It's interesting you brought up Smallville, because I think this movie becomes the perfect example of the advantage television has right now over film. These are characters that have gone through so much development over the course of decades, it seems almost impossible to squeeze everything you need to make the character work in to a two and a half hour film. As you said, one of the problems that I think led to that weak middle act was they tried to do too much. Television gets 20+ weeks to tell one cohesive story, where film gets 2 hours.
 
Just got out. I thought it was "solid". From a visual and pacing standpoint, it was a comic book on screen. Each transition opened with a full panel image to situate the next 3-5 pages of panels. I will give Snyder credit for having the foresight to take that decades old method of telling these stories and putting it on screen like many haven't before. I think the fractured origin had the same vibe for me.

The score was excellent, no complaints.

Most of the acting was pretty good. I found Zod to be perhaps the most poorly acted villain of recent comic book films. It was terribad. I trust that all the guys who fell in love with Hardy's eyes in TDKR hated Zod's "look how wide I can hold my eyes because I'm intense" look. He might as well have been a cardboard cutout.

The final fight scene was way too long and unnecessary. Fishbourne and co running from the falling building made me literally laugh out loud. I feel like the sustained intensity of that scene that would have left thousands of people dead made Superman's reaction to snapping Zod's neck seem silly too. He was surely intending to take life throwing Kryptonians into exploding trains, destroying 85% of Metropolis, etc.

The Jesus symbolism was way too heavy handed, and I typically love a good Christ narrative.

On the whole, it was good. I liked this Superman, and it's known that I'm a Superman hater. I'm not sure it was good enough to start a snowball towards a Justice League movie.

I'm sure there will be plenty of money to be made, because the studio was obviously balls deep in the script with the product placement and cross-promotions.
 
The Superman we met throughout the film wouldn't have put all those lives in danger in Metropolis and definitely Smallville.

I could chalk it up to him being a noob hero but it should have been mentioned and there should have been more regret about the collateral lives lost.

I'm just falling out if love with these big set pieces in big cities with extras who can barely act that had to cost many human lives.
 
The Superman we met throughout the film wouldn't have put all those lives in danger in Metropolis and definitely Smallville.

I could chalk it up to him being a noob hero but it should have been mentioned and there should have been more regret about the collateral lives lost.

I'm just falling out if love with these big set pieces in big cities with extras who can barely act that had to cost many human lives.

There was so much about Metropolis in the final fight that was LOL bad.
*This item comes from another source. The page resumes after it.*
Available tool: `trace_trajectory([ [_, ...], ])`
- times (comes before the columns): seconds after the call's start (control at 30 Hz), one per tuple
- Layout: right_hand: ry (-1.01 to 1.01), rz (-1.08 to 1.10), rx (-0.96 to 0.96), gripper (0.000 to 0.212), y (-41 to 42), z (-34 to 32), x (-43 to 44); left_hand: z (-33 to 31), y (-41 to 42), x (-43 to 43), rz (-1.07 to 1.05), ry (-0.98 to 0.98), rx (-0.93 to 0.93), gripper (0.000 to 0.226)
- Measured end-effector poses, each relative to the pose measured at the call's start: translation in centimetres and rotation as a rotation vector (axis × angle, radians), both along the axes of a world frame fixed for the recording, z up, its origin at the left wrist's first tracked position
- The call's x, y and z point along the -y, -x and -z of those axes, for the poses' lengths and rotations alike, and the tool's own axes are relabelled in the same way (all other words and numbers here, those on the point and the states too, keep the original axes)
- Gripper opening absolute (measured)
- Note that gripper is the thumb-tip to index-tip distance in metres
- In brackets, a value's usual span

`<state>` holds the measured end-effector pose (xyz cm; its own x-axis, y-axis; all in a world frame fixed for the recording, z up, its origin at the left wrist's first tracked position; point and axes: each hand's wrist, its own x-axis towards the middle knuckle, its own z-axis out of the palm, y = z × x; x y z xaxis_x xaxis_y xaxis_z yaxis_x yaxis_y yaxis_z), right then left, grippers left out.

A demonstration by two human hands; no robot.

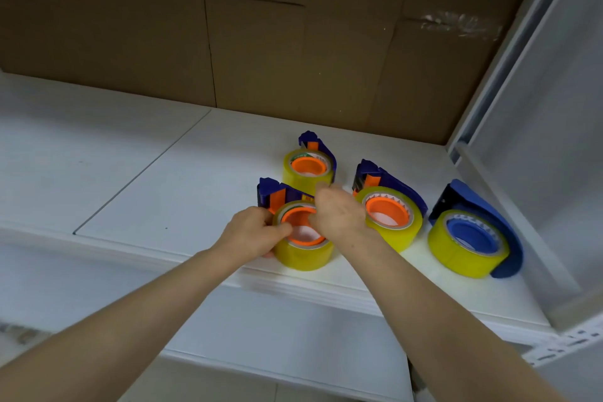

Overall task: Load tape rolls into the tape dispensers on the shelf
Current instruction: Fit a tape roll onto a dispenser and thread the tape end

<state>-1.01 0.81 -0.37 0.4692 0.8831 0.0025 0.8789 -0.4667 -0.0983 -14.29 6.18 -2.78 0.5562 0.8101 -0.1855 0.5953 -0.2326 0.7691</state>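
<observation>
Several blue tape dispensers lie on the white shelf, each with a yellow tape roll on its hub. The nearest dispenser has an orange hub and carries a tape roll at the shelf's front edge. My left hand grips this roll from the left, thumb on its rim. My right hand holds the roll's right side with curled fingers reaching into the orange hub. Behind stands a second loaded dispenser, to the right a third, and at far right one with a blue hub.
A brown cardboard sheet lines the back of the shelf. A grey metal upright closes the right side. Another white shelf board lies below the front edge. The left half of the shelf holds nothing.
</observation>
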Motion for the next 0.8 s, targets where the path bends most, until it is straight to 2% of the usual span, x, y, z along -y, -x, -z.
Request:
trace_trajectory([
  [0.07,0.001,-0.01,-0.017,0.025,-0.1,0.4,0.3,0.1,0.1,0.0,-0.033,-0.024,0.043,0.04],
  [0.13,-0.125,0.02,-0.108,0.022,-0.6,1.0,0.8,-0.3,0.4,-0.1,-0.149,0.033,0.177,0.05],
  [0.23,-0.359,0.118,-0.455,0.026,-1.0,1.3,1.5,-1.7,0.6,-0.4,-0.298,0.31,0.35,0.055],
  [0.33,-0.524,0.109,-0.679,0.029,-0.4,1.2,1.8,-3.0,0.4,0.0,-0.18,0.524,0.457,0.047],
  [0.47,-0.566,0.067,-0.828,0.033,0.1,1.3,1.9,-3.8,-0.1,1.3,-0.041,0.68,0.715,0.028],
  [0.53,-0.646,0.103,-0.912,0.031,-0.1,0.7,2.1,-3.8,-0.2,1.7,-0.058,0.621,0.764,0.024],
  [0.63,-0.885,0.216,-1.024,0.013,0.0,-0.5,2.9,-3.9,-0.3,1.9,-0.147,0.485,0.745,0.018],
  [0.67,-0.885,0.228,-1.076,0.014,0.3,-1.0,3.1,-3.9,-0.3,2.0,-0.154,0.46,0.747,0.018],
  [0.8,-0.662,0.167,-1.156,0.03,1.7,-1.8,3.3,-4.3,-0.6,2.7,-0.09,0.436,0.776,0.027],
])
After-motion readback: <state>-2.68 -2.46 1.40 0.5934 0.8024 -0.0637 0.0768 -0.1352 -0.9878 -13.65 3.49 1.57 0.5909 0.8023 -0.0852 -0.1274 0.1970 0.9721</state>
There is a complete desert, but the power is still on throughout the city? They crash into the train station, and folks are just milling around having a nice little Saturday. The city gets leveled, and then Fishbourne evacuates the building. Just really shoddy writing.
 
Just got out. I thought it was "solid". From a visual and pacing standpoint, it was a comic book on screen. Each transition opened with a full panel image to situate the next 3-5 pages of panels. I will give Snyder credit for having the foresight to take that decades old method of telling these stories and putting it on screen like many haven't before. I think the fractured origin had the same vibe for me.

The score was excellent, no complaints.

Most of the acting was pretty good. I found Zod to be perhaps the most poorly acted villain of recent comic book films. It was terribad. I trust that all the guys who fell in love with Hardy's eyes in TDKR hated Zod's "look how wide I can hold my eyes because I'm intense" look. He might as well have been a cardboard cutout.

The final fight scene was way too long and unnecessary. Fishbourne and co running from the falling building made me literally laugh out loud. I feel like the sustained intensity of that scene that would have left thousands of people dead made Superman's reaction to snapping Zod's neck seem silly too. He was surely intending to take life throwing Kryptonians into exploding trains, destroying 85% of Metropolis, etc.

The Jesus symbolism was way too heavy handed, and I typically love a good Christ narrative.

On the whole, it was good. I liked this Superman, and it's known that I'm a Superman hater. I'm not sure it was good enough to start a snowball towards a Justice League movie.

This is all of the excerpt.